Given that need, what should we ask job candidates applying for academic positions? Whether hiring committees are requesting a diversity statement or not, it is important that these committees ask for and evaluate relevant information. Job candidates already submit cover letters for jobs, and they can use those letters to explain how they are qualified to serve students well. That’s what our institution, Fort Lewis College, does, and it’s been a great way to find faculty who are well prepared to serve our unique student body.

At least in the context of academic positions, a good application or diversity statement will (a) demonstrate awareness of the problems/challenges students face, (b) demonstrate knowledge of the empirical research for effective solutions to those problems and (c) provide examples of the applicant’s experience or willingness to implement that knowledge.

Regarding the first point, we want employees who have a clear grasp on the various barriers to success that today’s students face. While it’s obviously too much to expect applicants to know about all possible hurdles to student success, they should have a pretty good sense of specific challenges students face in their own discipline (e.g., women in engineering) or challenges faced by specific populations served at the institution to which they are applying (e.g., an historically Black college). And while understanding of general trends and specific challenges in an institution are important, there should also be a recognition of the ways race, gender and other factors interact, creating different challenges for different students.
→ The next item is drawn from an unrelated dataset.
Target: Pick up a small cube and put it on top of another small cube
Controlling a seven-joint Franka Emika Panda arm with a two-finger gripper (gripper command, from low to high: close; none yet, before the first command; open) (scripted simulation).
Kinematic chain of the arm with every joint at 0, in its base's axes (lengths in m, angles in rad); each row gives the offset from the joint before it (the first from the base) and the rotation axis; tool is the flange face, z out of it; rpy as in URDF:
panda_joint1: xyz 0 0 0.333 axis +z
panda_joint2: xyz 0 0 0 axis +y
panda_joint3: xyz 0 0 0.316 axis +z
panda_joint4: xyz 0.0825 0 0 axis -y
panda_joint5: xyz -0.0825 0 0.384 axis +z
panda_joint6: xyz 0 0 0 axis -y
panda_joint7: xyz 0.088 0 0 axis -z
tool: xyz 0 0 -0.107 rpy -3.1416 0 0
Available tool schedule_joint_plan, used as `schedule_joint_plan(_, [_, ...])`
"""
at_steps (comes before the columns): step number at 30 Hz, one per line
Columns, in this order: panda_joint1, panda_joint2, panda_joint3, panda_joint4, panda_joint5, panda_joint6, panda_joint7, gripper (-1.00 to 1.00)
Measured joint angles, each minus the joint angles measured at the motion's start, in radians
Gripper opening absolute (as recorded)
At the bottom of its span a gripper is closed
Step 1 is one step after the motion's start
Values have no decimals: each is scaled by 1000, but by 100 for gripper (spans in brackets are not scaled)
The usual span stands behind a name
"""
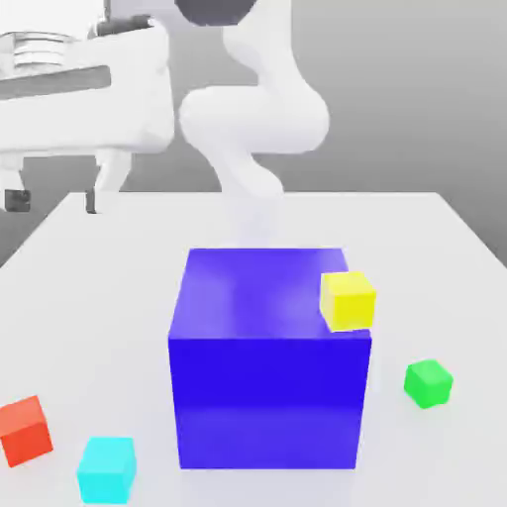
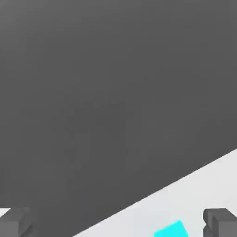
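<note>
Hanging open, the fingers [image 1: 91, 201] grip nothing.Hovering, the open fingers [image 1: 91, 201] face the table [image 1: 109, 297].

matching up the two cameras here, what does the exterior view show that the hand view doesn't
Only the exterior view shows the big blue block, yellow cube, red cube, green cube and the arm's white links. Only the hand view shows a broad dark grey area meeting the pale surface along a slanting edge. Both show the cyan cube, the pale tabletop and the gripper's open fingers.
</note>
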Motion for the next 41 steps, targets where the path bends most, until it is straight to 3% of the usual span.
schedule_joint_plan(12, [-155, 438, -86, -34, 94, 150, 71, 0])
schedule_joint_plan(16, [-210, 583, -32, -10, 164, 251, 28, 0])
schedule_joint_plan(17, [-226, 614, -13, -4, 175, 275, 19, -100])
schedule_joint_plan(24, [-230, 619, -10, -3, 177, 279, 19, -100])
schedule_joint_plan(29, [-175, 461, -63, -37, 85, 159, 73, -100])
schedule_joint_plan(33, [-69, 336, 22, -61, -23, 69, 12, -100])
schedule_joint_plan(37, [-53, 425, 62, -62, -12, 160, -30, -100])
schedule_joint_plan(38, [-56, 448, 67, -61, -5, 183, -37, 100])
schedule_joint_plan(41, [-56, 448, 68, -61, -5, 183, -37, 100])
Those crafting job ads should be specific about the relevant issues of equity they want applicants to address. If it is a teaching position, are you specifically asking them about how they address teaching diverse students in their course design and pedagogy? Or are you asking about how they address equity issues in their research? If it is an administrative position, be specific about how or where that position is expected to address problems of inequity. Specificity reduces the opportunity for vague political signaling.
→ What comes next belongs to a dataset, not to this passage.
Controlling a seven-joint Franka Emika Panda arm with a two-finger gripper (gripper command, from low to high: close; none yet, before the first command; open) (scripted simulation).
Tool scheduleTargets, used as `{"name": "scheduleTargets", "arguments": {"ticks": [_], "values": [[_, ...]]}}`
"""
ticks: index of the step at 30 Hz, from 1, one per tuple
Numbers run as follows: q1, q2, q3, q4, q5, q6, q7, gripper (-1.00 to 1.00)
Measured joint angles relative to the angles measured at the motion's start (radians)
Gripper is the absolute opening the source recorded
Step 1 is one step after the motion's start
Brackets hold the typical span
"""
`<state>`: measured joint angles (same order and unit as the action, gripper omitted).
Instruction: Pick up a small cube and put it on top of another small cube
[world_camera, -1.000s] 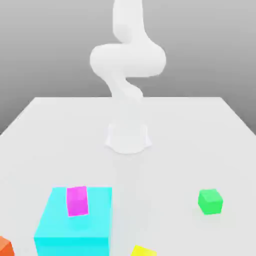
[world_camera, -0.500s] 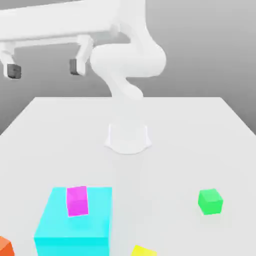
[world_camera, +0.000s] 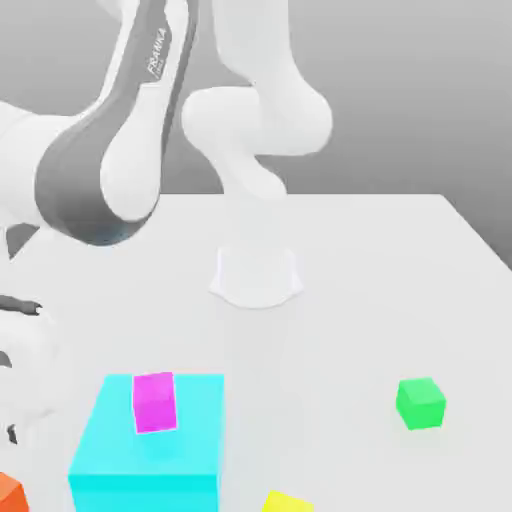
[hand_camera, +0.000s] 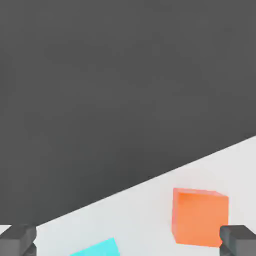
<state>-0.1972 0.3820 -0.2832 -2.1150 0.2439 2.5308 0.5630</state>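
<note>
Small cube (hand_camera: 200, 217) sits at the table (world_camera: 380, 260) corner, untouched; gripper (hand_camera: 128, 242) fingers spread wide apart, holding nothing.

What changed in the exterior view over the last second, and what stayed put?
The arm swung from upright over its base toward the exterior view's left and came down, so it now hangs low near the orange-red cube. In the hand view the end effector is open, with that cube between its fingertips' line of sight, not gripped. The magenta cube on the cyan block, the green cube and the yellow cube stayed put.
</note>
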Motion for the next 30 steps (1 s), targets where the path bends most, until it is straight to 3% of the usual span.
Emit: {"name": "scheduleTargets", "arguments": {"ticks": [6, 7, 13, 18, 24, 30], "values": [[-0.067, 0.215, 0.033, 0.044, 0.047, 0.106, -0.040, 0.00], [-0.076, 0.240, 0.043, 0.051, 0.057, 0.124, -0.046, -1.00], [-0.080, 0.253, 0.048, 0.054, 0.063, 0.132, -0.051, -1.00], [-0.041, 0.118, 0.000, 0.016, 0.011, 0.036, -0.011, -1.00], [0.046, -0.087, -0.010, -0.125, -0.021, -0.031, 0.115, -1.00], [0.119, -0.306, 0.007, -0.279, -0.126, -0.079, 0.300, -1.00]]}}
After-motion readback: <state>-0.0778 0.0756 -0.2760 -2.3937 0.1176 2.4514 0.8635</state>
For the second component, search committees should ask for and evaluate candidates on their knowledge of the empirical research on the problems relevant for doing the job well. Many faculty members have improved their teaching from personal experience, but a good teacher knows their own experiences are limited and that they are often blind to how those limitations affect their teaching. A good job candidate will be aware of the research on how they can do their job effectively.

If a candidate is applying for a teaching position, ask what they know about the scholarship of effective teaching. For example, what do the applicants know about the research on improving outcomes for first-generation students? What does the research show about the barriers faced by students who are neurodiverse and what has been shown to be effective in removing those barriers? Does the candidate have any knowledge of the literature on culturally responsive teaching or universal design? In other words, are candidates able to articulate specific evidence-based strategies for course design or pedagogy that create a rich and inclusive learning environment for students with diverse identities, backgrounds, challenges and strengths?

For the final component, it’s appropriate to ask candidates to provide concrete examples of how they have implemented their knowledge of this research or how they would do so if hired. This is a chance for professors to explain how they have adjusted their pedagogy, assignments, course content, etc. to align with the principles described in the empirical research. Asking candidates to be clear about this isn’t political, since it’s based on empirical research and relevant to their everyday jobs.

This approach gives search committees important information about a candidate’s ability to do the job well. It gives job applicants clear guidelines that help them move past trite statements about social justice and political posturing. Best of all, this approach is more likely to help students by focusing on what the best research shows they need and sorting candidates on their ability to meet those needs, rather than their political ideology. That’s something people from all sides of the political spectrum should support.